Brief:
The response must consist of the lines below from the one with "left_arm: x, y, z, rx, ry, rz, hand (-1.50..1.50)" through the one with "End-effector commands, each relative", exactly as they appear and with both ends kept.

··········

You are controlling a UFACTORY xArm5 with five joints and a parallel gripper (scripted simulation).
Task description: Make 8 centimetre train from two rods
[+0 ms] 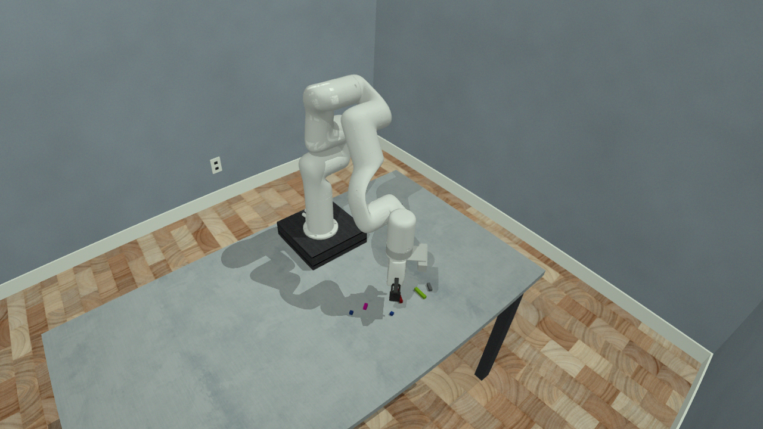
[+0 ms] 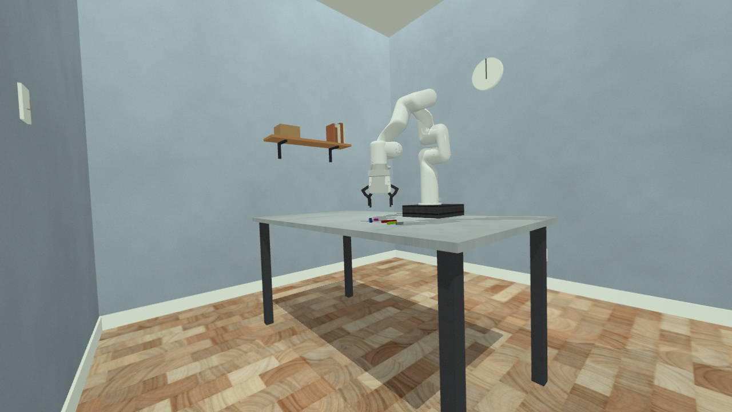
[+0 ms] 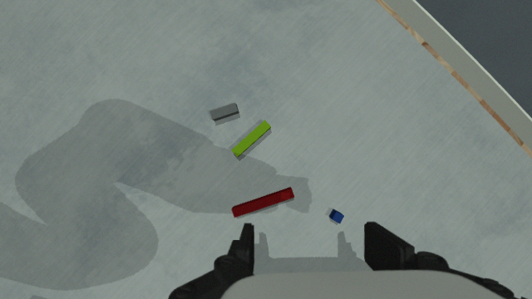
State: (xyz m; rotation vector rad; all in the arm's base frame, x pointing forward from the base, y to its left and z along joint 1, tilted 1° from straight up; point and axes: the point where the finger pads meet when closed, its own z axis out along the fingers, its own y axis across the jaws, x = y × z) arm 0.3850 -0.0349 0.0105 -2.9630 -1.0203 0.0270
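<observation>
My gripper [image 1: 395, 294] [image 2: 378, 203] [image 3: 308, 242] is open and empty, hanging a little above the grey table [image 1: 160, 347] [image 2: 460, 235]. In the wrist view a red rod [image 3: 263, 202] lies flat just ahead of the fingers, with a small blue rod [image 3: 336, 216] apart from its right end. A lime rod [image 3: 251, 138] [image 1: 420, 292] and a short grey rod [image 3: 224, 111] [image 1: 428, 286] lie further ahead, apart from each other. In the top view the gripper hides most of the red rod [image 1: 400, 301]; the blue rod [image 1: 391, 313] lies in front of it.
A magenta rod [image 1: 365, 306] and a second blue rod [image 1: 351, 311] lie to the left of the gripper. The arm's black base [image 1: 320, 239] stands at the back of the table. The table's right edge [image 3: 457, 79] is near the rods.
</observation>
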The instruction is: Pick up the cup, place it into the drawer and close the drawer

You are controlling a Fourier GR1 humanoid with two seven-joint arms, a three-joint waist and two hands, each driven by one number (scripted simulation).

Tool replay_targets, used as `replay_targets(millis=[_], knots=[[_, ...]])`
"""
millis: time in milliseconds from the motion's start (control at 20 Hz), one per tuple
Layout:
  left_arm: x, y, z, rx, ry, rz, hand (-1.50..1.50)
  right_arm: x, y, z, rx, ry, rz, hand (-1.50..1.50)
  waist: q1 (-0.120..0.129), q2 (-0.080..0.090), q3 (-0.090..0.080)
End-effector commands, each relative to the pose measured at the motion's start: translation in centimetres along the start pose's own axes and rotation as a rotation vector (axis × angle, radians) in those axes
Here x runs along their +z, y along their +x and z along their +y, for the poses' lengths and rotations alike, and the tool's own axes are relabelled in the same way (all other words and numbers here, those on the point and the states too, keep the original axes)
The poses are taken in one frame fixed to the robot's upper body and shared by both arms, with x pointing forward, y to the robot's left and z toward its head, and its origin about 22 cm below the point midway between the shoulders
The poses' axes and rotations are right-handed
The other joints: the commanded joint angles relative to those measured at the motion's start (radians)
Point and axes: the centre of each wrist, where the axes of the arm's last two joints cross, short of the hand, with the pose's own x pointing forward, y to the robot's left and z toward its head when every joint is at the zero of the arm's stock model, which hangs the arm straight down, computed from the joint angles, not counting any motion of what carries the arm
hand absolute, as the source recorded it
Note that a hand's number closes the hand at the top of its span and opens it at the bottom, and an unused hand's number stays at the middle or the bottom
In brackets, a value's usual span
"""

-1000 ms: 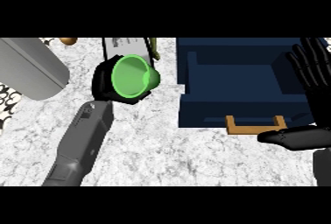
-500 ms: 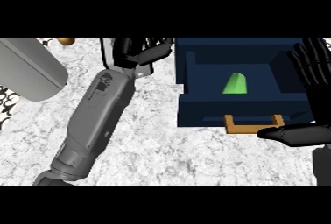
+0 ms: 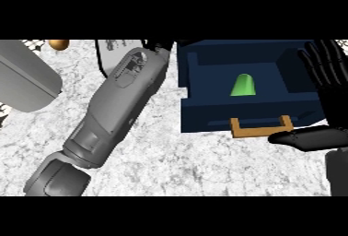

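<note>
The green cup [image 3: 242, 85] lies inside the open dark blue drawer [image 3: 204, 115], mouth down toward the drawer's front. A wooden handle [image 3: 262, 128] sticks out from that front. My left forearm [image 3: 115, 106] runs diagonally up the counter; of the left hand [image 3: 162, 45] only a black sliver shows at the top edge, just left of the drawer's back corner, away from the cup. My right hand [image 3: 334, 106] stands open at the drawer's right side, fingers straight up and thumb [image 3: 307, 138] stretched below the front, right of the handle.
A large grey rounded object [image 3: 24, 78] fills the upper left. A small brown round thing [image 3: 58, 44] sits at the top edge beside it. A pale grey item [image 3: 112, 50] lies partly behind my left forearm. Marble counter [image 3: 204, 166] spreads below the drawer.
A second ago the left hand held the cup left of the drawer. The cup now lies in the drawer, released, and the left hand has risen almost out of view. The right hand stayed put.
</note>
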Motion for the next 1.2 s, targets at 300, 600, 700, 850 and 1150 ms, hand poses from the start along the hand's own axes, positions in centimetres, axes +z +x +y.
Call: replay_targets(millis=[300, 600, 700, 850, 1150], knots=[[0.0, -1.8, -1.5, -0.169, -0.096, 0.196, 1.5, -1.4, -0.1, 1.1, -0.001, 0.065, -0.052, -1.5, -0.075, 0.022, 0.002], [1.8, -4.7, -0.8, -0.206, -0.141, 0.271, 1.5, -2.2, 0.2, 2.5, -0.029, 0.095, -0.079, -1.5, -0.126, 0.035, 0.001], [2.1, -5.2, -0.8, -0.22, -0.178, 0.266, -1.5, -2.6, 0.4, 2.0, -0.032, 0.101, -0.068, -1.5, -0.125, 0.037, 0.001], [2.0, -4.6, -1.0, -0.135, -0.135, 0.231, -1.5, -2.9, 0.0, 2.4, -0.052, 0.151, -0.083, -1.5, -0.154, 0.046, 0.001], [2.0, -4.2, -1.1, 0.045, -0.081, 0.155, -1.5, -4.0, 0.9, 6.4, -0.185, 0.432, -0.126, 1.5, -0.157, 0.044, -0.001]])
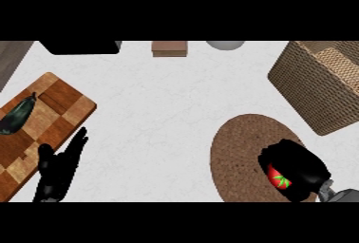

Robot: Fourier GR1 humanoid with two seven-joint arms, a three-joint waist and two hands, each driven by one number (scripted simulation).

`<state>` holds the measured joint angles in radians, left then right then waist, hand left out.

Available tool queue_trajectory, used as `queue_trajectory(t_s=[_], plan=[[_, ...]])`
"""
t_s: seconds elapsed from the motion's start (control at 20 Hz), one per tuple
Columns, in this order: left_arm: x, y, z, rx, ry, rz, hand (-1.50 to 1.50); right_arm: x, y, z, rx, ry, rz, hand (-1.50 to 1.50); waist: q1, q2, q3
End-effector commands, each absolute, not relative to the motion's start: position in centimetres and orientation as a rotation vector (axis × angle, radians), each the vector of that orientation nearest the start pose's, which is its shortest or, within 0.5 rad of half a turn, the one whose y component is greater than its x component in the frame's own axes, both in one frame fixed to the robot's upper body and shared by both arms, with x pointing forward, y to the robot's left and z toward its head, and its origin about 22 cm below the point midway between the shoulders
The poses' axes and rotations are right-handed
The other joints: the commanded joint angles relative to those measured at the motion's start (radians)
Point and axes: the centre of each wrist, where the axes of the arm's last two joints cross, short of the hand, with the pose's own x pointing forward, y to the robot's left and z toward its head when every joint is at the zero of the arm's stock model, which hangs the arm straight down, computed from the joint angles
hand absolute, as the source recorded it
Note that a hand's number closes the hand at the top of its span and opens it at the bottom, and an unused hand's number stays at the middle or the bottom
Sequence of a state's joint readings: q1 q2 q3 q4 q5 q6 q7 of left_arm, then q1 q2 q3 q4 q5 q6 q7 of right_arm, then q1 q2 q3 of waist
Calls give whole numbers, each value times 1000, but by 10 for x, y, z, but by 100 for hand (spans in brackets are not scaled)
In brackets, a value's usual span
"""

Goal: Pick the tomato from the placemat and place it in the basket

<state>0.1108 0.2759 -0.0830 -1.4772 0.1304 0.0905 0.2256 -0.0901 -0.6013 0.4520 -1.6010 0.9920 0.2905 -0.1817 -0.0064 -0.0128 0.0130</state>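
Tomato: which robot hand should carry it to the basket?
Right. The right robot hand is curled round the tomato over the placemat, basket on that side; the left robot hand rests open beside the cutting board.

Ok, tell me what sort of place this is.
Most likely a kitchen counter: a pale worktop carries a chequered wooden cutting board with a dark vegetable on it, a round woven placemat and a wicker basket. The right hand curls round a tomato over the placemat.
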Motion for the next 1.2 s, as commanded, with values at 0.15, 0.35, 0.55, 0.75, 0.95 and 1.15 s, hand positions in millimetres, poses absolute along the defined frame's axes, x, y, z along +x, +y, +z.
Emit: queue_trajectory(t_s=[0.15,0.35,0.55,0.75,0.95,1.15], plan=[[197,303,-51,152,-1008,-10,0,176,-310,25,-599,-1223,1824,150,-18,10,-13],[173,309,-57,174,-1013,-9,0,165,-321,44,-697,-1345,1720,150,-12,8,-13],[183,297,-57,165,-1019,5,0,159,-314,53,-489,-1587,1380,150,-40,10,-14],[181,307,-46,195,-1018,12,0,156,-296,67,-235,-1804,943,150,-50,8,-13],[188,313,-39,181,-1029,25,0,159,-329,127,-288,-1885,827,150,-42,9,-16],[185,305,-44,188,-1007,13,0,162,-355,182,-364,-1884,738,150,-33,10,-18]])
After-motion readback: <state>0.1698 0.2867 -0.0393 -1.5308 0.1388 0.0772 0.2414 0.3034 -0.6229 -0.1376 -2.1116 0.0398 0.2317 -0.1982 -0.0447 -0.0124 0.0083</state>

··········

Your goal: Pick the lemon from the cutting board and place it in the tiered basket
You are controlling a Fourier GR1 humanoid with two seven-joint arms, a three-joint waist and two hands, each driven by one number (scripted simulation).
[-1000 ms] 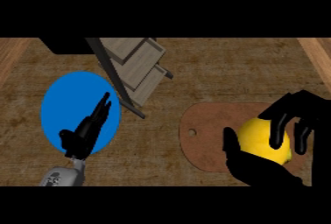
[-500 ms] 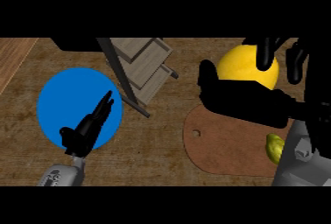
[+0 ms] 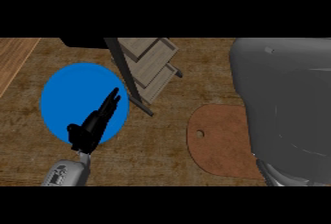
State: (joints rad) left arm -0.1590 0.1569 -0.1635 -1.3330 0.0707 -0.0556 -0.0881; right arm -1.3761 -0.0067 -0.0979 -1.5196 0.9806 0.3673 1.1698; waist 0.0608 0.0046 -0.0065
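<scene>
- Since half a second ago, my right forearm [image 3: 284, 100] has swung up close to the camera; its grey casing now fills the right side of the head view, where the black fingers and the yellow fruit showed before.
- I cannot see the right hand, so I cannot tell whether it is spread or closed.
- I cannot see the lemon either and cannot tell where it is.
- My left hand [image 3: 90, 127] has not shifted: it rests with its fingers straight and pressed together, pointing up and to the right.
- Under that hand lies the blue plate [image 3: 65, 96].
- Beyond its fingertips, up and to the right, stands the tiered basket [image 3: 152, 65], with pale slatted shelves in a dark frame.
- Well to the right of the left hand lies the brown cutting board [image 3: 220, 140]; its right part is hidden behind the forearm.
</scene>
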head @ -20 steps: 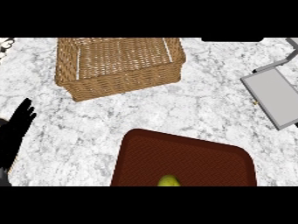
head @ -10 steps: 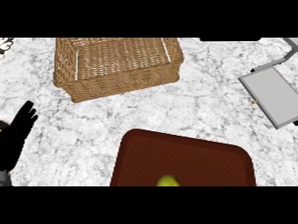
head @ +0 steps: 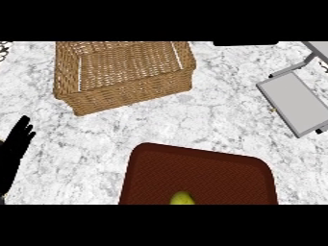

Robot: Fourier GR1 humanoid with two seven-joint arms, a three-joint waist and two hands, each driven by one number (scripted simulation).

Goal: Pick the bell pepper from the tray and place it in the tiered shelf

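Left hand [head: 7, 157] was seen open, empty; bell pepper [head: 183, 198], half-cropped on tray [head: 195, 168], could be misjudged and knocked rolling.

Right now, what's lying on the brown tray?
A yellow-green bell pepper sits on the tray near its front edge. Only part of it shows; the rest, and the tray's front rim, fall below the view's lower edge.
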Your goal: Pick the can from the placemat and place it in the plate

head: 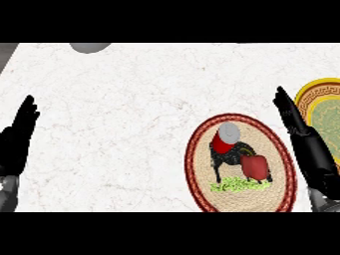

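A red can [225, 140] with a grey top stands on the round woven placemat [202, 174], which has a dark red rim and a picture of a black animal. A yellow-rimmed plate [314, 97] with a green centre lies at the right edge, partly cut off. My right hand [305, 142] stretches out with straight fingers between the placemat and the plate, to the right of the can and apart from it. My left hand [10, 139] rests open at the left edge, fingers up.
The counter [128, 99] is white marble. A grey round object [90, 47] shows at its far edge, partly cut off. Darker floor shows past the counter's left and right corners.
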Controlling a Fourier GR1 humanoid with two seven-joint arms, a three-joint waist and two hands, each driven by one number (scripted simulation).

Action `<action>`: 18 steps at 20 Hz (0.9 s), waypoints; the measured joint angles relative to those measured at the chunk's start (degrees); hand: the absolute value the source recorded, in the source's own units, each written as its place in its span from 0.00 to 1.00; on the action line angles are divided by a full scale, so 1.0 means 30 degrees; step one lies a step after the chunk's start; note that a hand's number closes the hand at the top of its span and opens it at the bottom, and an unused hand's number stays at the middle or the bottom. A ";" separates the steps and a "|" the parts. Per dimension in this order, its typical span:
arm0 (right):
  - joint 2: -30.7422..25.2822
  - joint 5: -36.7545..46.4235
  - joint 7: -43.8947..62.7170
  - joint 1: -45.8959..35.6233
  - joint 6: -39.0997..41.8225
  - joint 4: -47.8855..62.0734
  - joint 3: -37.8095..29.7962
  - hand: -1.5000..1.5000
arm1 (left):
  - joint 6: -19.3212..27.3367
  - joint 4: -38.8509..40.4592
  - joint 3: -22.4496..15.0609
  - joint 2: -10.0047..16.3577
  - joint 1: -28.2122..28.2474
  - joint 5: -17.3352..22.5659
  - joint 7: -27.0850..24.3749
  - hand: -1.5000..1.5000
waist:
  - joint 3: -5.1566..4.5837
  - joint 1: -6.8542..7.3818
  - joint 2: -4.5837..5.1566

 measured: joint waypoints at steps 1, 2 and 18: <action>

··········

Written response:
  left_arm: x, y, z, rx, ry, rz, hand (-1.50..1.50)
  right_arm: x, y, z, rx, ry, rz, hand (-1.50..1.50)
  waist: q1 (-0.120..0.129), q2 (-0.080..0.090), q3 (-0.090..0.080)
End-effector commands, each relative to the pose measured at the motion's start: translation in centimetres along the start pose's own axes and rotation as a rotation vector (axis × angle, radians) in those axes

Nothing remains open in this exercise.